Question

The sum of angles of quadrilateral is
A.${{180}^{\circ }}$
B. ${{360}^{\circ }}$
C. ${{270}^{\circ }}$
D. none of these

Answer 1

Hint: We recall the shape of a quadrilateral, the definition of internal angles, and the interior angle sum theorem which states that the sum of the internal angles of a polygon with $n$ sides is given by $\left( n-2 \right){{180}^{\circ }}$. We use this formula to find the sum of angles of a quadrilateral which has 4 sides.

Complete step by step answer:
We know that a polygon is a simple closed curve made up of line segments. The line segments are called sides of the polygon and the points of joints of sides are called vertices. The angle subtended by two sides at the shared vertex in the interior of the polygon is called the internal angle or the interior angle of the polygon. If there are $n$ sides of the polygon, there are $n$ internal angles. The sum of measures of all the angles of a polygon is given by $\left( n-2 \right){{180}^{\circ }}$.
We know that quadrilateral is a polygon with 4 sides and 4 vertices. We name quadrilateral with four vertices, for example, ABCD.

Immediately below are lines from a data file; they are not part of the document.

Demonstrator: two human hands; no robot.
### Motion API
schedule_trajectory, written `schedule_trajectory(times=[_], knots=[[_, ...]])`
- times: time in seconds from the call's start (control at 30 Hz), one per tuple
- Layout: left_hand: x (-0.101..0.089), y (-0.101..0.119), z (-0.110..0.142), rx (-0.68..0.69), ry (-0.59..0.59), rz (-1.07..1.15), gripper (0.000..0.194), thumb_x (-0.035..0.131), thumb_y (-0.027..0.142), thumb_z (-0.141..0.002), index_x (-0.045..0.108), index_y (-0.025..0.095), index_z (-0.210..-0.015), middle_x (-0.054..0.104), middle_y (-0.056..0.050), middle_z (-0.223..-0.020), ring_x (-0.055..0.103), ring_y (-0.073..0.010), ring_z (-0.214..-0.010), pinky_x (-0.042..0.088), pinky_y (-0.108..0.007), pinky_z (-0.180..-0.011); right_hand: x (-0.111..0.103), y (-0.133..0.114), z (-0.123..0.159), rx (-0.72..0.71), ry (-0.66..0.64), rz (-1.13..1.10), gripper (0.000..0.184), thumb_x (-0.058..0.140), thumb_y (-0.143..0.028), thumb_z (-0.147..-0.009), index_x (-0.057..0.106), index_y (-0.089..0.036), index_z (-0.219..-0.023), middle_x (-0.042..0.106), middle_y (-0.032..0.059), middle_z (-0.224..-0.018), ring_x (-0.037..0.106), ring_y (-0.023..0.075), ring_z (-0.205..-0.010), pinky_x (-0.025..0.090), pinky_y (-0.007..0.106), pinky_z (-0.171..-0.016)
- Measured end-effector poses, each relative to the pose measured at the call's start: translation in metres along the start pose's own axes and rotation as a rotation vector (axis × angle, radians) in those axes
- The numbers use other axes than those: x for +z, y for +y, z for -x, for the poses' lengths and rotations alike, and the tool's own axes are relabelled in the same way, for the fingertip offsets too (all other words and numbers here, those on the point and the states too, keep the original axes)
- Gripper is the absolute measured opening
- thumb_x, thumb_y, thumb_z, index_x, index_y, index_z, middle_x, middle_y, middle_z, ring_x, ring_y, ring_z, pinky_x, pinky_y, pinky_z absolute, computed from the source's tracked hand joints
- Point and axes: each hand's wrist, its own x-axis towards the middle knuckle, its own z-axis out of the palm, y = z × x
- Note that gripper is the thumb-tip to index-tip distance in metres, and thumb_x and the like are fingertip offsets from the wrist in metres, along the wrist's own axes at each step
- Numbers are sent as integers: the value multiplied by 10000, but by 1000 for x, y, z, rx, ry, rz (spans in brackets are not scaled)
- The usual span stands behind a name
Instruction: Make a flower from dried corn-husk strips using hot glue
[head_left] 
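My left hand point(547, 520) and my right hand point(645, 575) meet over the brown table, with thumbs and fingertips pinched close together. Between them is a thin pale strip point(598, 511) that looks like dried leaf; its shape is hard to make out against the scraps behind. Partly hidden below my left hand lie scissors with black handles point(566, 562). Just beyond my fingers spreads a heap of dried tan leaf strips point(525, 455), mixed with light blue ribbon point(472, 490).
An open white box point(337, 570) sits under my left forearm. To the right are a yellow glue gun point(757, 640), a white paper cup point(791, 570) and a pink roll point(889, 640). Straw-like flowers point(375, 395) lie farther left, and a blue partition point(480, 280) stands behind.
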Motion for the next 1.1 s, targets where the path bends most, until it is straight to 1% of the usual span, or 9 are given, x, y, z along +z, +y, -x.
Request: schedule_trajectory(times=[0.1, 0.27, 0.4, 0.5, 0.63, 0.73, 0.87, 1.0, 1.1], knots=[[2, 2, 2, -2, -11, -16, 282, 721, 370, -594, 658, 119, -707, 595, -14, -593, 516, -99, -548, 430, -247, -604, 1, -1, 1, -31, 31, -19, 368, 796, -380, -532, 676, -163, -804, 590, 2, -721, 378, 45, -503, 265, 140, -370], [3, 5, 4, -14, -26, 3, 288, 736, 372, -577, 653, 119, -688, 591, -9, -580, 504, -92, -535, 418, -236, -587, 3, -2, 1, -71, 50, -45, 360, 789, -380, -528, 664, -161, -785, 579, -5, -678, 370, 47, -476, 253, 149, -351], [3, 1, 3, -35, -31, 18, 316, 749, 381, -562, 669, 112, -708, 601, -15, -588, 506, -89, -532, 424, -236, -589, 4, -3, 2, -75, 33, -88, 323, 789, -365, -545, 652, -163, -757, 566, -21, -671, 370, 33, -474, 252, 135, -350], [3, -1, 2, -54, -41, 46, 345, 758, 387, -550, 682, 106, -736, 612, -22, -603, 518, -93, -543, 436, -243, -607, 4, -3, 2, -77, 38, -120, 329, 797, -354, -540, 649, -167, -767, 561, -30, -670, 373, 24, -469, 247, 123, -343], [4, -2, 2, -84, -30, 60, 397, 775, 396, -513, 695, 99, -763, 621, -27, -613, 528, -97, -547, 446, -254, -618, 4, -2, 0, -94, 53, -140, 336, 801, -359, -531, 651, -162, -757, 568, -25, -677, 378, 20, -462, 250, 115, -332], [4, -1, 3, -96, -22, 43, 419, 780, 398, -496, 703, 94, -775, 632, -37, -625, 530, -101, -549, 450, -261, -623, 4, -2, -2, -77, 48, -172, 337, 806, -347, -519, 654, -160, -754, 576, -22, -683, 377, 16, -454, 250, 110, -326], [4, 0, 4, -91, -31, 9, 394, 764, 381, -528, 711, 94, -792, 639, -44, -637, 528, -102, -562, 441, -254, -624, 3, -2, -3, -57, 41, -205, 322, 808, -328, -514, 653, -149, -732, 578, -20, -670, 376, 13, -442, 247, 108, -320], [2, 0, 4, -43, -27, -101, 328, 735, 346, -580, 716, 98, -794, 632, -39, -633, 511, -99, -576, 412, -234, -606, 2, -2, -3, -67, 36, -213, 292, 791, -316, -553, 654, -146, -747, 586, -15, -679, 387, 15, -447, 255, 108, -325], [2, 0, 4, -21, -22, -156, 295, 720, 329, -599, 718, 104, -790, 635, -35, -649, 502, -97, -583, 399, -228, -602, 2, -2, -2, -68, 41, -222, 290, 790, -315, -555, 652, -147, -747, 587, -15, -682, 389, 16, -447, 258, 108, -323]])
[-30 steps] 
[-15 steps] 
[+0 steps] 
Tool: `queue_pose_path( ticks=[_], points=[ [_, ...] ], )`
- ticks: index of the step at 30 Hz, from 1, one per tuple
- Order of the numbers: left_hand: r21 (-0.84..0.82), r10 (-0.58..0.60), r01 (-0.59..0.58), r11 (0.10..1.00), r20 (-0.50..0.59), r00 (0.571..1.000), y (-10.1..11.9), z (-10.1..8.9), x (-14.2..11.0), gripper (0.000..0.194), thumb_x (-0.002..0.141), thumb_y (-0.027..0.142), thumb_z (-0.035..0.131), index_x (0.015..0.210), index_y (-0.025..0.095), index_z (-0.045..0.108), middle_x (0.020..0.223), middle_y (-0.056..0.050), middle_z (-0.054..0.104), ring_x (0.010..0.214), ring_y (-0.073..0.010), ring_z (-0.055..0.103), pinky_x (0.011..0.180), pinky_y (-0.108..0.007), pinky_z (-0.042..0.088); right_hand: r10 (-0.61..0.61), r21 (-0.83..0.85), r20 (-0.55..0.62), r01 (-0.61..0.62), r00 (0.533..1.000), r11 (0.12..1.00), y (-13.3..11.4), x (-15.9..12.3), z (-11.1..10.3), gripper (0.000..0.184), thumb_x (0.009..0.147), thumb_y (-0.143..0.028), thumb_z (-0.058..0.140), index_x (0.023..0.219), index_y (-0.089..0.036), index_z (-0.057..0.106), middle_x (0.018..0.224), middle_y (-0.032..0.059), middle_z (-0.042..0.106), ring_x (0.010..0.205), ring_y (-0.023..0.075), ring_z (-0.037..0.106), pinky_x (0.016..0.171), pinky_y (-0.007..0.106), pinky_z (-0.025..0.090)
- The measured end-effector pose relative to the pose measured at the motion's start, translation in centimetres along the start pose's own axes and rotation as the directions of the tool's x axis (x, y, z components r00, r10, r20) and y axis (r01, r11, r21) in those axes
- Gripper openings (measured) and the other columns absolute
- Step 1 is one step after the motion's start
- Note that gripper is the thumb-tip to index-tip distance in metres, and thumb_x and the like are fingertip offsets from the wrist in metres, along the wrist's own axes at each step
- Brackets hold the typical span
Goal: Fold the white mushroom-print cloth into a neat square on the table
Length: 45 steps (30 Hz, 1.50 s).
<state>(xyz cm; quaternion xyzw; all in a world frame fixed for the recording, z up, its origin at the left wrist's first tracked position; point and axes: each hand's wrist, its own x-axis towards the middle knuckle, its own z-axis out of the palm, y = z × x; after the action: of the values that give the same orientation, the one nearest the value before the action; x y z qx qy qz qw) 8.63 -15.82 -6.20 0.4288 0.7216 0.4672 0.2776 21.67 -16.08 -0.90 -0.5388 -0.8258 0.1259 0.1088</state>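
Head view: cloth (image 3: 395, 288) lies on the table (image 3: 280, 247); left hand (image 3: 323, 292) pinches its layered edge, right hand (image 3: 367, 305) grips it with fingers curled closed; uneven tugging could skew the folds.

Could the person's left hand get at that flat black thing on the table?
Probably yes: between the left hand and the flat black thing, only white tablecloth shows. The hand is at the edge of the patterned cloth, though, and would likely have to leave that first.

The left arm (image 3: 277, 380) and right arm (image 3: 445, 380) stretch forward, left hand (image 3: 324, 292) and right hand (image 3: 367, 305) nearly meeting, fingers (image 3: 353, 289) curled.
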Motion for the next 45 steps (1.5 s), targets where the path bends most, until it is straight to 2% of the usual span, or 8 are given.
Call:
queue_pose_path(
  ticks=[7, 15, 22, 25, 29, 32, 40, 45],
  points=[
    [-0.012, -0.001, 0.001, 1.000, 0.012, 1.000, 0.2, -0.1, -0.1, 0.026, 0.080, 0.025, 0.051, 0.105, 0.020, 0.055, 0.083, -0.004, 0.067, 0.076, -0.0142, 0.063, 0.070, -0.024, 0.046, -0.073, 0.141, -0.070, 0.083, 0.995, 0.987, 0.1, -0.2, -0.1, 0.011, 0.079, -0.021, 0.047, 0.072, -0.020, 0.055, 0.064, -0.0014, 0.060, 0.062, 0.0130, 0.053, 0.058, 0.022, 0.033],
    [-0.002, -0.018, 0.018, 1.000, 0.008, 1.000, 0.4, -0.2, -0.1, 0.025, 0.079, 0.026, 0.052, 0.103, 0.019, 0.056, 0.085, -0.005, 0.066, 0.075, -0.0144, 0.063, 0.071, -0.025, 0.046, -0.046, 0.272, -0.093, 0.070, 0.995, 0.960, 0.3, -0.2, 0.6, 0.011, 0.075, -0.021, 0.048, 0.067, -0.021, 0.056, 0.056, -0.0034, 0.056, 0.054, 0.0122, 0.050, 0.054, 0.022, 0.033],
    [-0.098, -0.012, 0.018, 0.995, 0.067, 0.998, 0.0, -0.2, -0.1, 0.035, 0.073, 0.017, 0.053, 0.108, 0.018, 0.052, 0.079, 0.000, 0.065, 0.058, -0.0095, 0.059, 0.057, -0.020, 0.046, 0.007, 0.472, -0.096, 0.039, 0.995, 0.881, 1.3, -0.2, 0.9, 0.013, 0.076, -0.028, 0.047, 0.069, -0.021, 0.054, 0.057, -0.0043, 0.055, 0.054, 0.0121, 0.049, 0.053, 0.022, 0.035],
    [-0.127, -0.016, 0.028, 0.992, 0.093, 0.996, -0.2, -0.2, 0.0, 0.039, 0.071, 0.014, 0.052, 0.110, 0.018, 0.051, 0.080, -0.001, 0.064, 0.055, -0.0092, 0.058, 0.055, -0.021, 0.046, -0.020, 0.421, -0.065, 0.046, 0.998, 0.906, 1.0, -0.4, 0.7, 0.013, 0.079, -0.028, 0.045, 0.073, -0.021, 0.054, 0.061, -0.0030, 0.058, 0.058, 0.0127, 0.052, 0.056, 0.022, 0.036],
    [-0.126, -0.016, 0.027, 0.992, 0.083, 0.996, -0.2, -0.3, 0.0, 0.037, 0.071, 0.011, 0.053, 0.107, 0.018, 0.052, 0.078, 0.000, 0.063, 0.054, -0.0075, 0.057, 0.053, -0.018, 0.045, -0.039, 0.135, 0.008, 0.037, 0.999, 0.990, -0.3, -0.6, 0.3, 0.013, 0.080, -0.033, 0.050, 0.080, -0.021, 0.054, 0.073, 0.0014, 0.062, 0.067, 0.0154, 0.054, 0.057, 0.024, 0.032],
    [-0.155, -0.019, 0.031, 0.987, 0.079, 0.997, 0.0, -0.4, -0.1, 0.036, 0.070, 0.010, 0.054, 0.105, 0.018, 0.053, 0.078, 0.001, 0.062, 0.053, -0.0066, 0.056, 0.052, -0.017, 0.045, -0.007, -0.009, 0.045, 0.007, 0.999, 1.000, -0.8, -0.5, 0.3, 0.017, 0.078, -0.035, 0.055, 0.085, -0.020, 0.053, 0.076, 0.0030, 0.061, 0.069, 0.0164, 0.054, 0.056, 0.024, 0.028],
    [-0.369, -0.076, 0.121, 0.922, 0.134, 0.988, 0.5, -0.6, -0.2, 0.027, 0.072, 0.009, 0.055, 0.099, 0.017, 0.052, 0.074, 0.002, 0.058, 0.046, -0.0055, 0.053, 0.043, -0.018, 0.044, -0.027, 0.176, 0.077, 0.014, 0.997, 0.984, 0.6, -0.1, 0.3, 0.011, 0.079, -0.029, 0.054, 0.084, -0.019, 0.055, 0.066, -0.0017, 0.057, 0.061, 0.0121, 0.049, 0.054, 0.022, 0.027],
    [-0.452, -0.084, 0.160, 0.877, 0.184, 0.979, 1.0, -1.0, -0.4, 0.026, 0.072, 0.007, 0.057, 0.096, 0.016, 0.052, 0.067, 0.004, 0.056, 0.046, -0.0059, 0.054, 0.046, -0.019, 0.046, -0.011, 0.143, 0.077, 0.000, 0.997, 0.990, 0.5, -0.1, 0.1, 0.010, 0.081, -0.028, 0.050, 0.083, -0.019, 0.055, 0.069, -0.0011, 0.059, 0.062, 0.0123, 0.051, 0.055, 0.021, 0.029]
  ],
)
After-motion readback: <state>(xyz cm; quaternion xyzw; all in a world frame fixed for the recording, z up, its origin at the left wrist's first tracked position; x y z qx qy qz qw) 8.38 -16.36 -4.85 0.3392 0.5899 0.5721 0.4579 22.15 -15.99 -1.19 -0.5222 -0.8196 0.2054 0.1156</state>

So the four internal angles of the quadrilateral are $\angle ABC,\angle BCD,\angle CDA,\angle DAB$. So the sum of measures of internal angles by the formula for sum of the angles is
\[\left( n-2 \right){{180}^{\circ }}=\left( 4-2 \right){{180}^{\circ }}=2\times {{180}^{\circ }}={{360}^{\circ }}\]
So we have;
\[\angle ABC+\angle BCD+\angle CDA+\angle DAB={{360}^{\circ }}\]
Hence the correct option is C.
Note:
We note that the sum of the angles without mentioned is the sum of internal angles. The external angles are angles subtended at the vertex by a side and an extended adjacent side. The sum of external angles is ${{360}^{\circ }}$ irrespective of the number of sides. We have drawn the figure of a convex quadrilateral. We note that the sum of the angles does not change for the concave quadrilateral.